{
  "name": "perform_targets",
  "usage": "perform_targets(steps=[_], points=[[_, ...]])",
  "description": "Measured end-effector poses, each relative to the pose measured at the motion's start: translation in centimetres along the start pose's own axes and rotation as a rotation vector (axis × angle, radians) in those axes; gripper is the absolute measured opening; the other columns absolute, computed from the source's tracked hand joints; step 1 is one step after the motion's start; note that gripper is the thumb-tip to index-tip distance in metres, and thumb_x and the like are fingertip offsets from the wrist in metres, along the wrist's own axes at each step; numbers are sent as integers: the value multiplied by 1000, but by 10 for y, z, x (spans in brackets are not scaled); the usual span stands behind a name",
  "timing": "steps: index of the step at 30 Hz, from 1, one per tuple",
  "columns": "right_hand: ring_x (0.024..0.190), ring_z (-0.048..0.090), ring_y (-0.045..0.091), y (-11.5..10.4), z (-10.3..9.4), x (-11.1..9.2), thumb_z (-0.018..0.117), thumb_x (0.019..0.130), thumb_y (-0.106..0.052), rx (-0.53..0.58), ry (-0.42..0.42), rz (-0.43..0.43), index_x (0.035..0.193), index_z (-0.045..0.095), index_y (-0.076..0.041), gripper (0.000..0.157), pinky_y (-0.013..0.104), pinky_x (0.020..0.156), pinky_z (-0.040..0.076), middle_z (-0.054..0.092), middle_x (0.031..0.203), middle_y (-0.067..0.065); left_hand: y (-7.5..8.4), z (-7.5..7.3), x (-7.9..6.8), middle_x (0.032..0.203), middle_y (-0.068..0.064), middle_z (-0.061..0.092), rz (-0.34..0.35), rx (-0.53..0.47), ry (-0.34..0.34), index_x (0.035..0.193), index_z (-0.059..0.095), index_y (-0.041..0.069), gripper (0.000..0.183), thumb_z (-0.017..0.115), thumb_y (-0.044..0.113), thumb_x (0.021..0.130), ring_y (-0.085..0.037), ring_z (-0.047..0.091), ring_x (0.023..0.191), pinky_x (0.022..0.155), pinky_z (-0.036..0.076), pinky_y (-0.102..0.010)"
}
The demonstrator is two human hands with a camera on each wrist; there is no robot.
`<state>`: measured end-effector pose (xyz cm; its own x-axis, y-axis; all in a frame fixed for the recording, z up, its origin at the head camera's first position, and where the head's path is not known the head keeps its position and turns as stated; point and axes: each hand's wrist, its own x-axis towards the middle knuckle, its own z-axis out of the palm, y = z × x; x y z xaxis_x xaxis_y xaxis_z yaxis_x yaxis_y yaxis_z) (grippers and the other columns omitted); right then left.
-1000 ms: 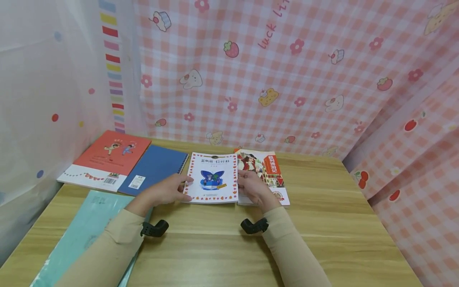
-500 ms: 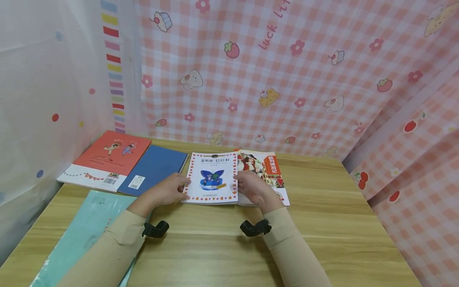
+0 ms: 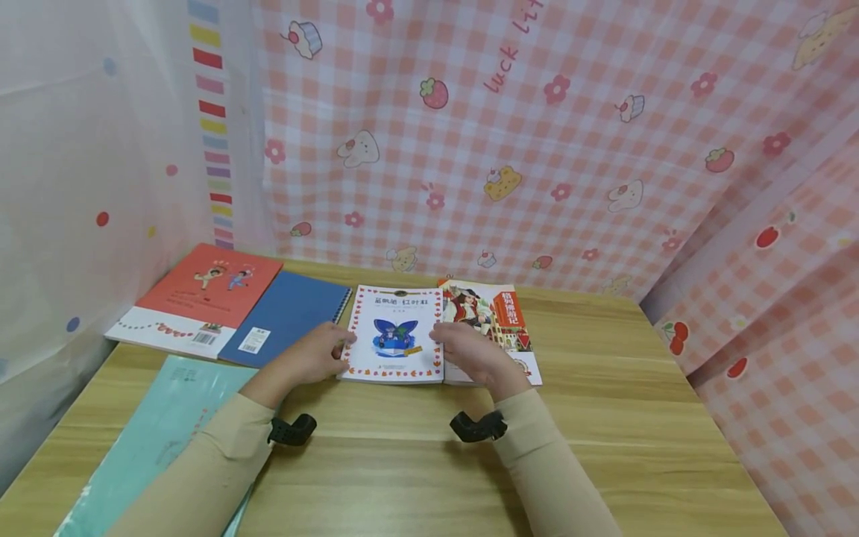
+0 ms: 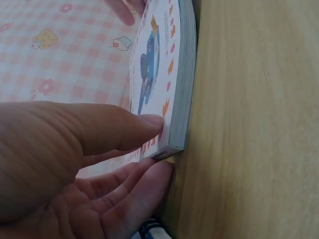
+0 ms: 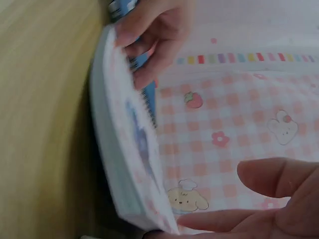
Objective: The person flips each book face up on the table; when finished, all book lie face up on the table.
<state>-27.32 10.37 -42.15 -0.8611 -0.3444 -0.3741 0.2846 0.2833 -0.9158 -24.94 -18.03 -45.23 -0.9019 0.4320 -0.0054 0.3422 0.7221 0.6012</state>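
Note:
A white book (image 3: 397, 313) with a blue butterfly picture and an orange leaf border lies face up at the back middle of the table. My left hand (image 3: 307, 358) grips its left edge. In the left wrist view the thumb (image 4: 142, 127) presses on the cover near the corner, with the other fingers against the spine side. My right hand (image 3: 475, 352) is at the book's right edge. In the right wrist view its thumb is raised off the cover and its straight fingers (image 5: 214, 220) reach the edge. A second book (image 3: 517, 339), with a red-coated figure, lies alongside, partly behind my right hand.
To the left lie a blue spiral notebook (image 3: 291, 309) and a red-and-white book (image 3: 201, 287). A teal book (image 3: 161, 418) in a glossy cover lies nearer, partly under my left forearm. A pink checked curtain (image 3: 429, 149) hangs behind the wooden table (image 3: 637, 418).
The white book has shifted very slightly left. My right hand has moved a little left, its fingertips now over the book's right border. The other books stay put.

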Motion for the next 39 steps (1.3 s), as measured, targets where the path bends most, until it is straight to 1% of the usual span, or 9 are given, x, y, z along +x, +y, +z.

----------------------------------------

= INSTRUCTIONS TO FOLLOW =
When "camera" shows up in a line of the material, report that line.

= RESPONSE TO THE TASK =
The demonstrator is two human hands with a camera on each wrist; there is no robot.
`<state>`: measured end-effector pose (xyz cm; its own x-axis, y-axis; all in a frame fixed for the recording, z up, its origin at the head camera's first position, and where the head's path is not known the head keeps its position and turns as stated; point and axes: each hand's wrist, its own x-axis towards the middle knuckle, its own z-axis out of the palm, y = z × x; x y z xaxis_x xaxis_y xaxis_z yaxis_x yaxis_y yaxis_z) (grippers and the other columns omitted); right then left.

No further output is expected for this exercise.